Laura sourit et dit d’un ton perfide :
- Bon, je te laisse.
L’adolescente se retint pour ne pas pleurer. Elle allait encore devoir passer cinq heures sans compter la cantine avec sa pire ennemie. Elle respira profondément et alla au CDI. L’un de seuls endroits où elle se sentait bien. Elle emprunta plusieurs livres sur les félins, pour en savoir plus sur eux.
Le reste de la journée fut morose pour Éléonore. Laura continua de lui lancer des piques. Le professeur d’histoire la rappela à l’ordre pour manque de concentration.
Elle savait pertinnement à quoi s’attendre à la maison. Martin allait tout raconter à ses parents, elle n’en doutait pas. Et ce fut le cas.
- ÉLÉONORE ! hurla son père.
L’adolescente se tint devant lui.
- Depuis quand tu fais ça ! D’après ton frère, tu as été reprise pour manque de concentration ! DEPUIS QUAND ?
- Je ne sais pas..., répondit Éléonore.
- Ce n’est pas une réponse ! Tu es peut-être amoureuse mais là ça va trop loin !
- Je ne suis pas amoureuse !
- Ah oui ? demanda sa mère. Mais depuis que le nouveau est arrivé, tu ne fais que des bêtises.
- Monte dans ta chambre, lui ordonna son père. Je voudrais une réponse claire et précise. Le je ne sais pas n’est pas une réponse.
Éléonore s’enferma dans sa chambre.
Évidemment, Martin n’a rien dit au sujet de ma rédaction quasi « parfaite » selon la prof de francais...
Des larmes de rages coulèrent le longs de ses joues. Entre ses rêves, Florian, Laura, Martin et ses parents, elle n’en pouvait plus.
Pourquoi personne ne veut savoir qui je suis réellement ? Depuis que je suis née, j’essaye de satisfaire mes parents. Mais ca n’est pas moi !
Elle renifla. Elle sortit les livres sur les félins et les feuilleta. Aussitôt, sa tristesse et son désespoir s’envolèrent. Les photos étaient magnifiques.
Sur un coup de tête, elle prit une feuille blanche, un crayon de papier, une gomme et des crayons de couleur. Elle se mit à dessiner. Cette activité la calma.

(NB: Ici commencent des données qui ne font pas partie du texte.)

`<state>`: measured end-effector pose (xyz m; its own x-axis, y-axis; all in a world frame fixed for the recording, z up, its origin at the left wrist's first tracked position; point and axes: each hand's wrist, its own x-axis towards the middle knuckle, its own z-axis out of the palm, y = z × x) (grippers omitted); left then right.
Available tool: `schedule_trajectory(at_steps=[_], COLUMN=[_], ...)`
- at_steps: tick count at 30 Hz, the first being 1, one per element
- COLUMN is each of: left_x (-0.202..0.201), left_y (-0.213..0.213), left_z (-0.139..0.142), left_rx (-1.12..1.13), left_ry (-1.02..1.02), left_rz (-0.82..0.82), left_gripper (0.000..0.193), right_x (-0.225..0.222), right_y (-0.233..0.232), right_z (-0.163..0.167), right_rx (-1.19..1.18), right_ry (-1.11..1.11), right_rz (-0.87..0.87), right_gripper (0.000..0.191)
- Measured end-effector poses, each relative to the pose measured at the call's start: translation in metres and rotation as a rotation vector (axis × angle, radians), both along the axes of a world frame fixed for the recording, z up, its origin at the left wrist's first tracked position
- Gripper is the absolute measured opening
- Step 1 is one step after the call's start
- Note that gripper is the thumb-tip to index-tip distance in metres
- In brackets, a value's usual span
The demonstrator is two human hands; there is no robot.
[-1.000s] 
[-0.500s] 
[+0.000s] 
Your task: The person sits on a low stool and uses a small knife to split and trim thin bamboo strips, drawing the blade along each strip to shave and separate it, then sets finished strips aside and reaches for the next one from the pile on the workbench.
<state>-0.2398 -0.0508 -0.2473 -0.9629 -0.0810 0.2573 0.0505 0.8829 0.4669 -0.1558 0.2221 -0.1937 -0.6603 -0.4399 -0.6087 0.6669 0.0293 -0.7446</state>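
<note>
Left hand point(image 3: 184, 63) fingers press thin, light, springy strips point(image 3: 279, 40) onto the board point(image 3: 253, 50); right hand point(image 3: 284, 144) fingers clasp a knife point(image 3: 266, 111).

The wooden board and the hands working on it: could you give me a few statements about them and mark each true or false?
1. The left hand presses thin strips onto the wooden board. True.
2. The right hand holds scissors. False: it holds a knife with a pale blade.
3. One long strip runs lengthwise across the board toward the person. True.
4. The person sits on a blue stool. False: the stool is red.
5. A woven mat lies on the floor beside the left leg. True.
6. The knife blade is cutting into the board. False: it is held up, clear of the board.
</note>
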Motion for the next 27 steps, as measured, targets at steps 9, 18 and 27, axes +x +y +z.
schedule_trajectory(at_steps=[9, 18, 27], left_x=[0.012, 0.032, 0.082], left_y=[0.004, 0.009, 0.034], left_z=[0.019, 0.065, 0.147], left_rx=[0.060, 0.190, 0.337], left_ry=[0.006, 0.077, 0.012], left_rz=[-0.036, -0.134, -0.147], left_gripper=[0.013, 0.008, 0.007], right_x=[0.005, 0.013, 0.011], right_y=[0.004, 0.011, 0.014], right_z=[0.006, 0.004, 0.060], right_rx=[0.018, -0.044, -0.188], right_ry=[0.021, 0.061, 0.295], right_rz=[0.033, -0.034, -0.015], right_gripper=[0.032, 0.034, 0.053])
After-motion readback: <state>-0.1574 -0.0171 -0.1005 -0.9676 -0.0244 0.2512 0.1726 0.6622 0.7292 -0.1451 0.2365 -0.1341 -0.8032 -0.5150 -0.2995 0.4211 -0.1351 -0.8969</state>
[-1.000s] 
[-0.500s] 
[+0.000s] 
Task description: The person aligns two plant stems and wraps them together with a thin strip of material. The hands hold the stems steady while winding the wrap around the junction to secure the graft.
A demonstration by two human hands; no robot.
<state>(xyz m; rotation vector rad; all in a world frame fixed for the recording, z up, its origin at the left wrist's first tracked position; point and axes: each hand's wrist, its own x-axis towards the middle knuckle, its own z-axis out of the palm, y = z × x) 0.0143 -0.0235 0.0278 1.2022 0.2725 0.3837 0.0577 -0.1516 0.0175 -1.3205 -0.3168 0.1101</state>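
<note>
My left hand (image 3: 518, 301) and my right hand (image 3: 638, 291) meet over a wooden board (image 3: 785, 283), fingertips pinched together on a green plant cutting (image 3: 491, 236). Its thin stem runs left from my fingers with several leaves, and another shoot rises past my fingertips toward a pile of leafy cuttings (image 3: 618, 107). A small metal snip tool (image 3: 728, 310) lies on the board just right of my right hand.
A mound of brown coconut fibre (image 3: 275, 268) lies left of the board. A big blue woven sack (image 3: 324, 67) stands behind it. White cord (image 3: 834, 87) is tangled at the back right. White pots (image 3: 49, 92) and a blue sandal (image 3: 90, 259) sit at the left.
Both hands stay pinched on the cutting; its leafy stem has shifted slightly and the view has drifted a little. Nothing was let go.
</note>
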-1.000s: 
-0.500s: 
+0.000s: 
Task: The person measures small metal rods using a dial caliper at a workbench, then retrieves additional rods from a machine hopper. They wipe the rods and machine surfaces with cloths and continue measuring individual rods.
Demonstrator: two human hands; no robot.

Son frère entra dans sa chambre sans qu’elle ne l’entende, tant elle était absorbée.
- C’est trop beau !
Éléonore sursauta.
- Qu’est-ce que tu fais là ?
- Nos parents noulaient que je te ramène de quoi manger.
- Ils ne pouvaient pas le faire eux-mêmes ? demanda-t-elle.
Martin baissa le regard. Un silence pesant s’installa. Son frère finit par se racler la gorge :
- Je ne savais pas que tu dessinais...
- Et alors ? répliqua sa soeur. C’est encore un de mes dons inattendus. Tout le monde le sait, sauf mes parents. Parce qu’une personne n’a pas jugé bon de les informer...
Martin plissa les sourcils mais ne dit rien. Les jumeaux se défièrent du regard. Le frère finit par détourner le regard.
- Laisse-moi tranquille ! lui dit sa soeur.
Martin sortit mais juste avant, il rajouta :
- J’étais sincère, quand je t’ai dit que tes dessins étaient beaux.
La porte se referma.
Pourquoi est-ce qu’il a dit ca ?
Éléonore inspira profondément. Elle ne mangea presque pas. Après s’être lavé les dents, elle se coucha. Le sommeil ne vint pas immédiatement. Trop de pensées l’assaillaient.
Je ne sais plus quoi penser de... Martin. Et Florian.
Elle essaya de les faire taire.
Vais-je faire un rêve comme les deux dernières fois ?
Au moment où elle se posait cette question, le sommeil l’emporta au bord d’un cour d’eau.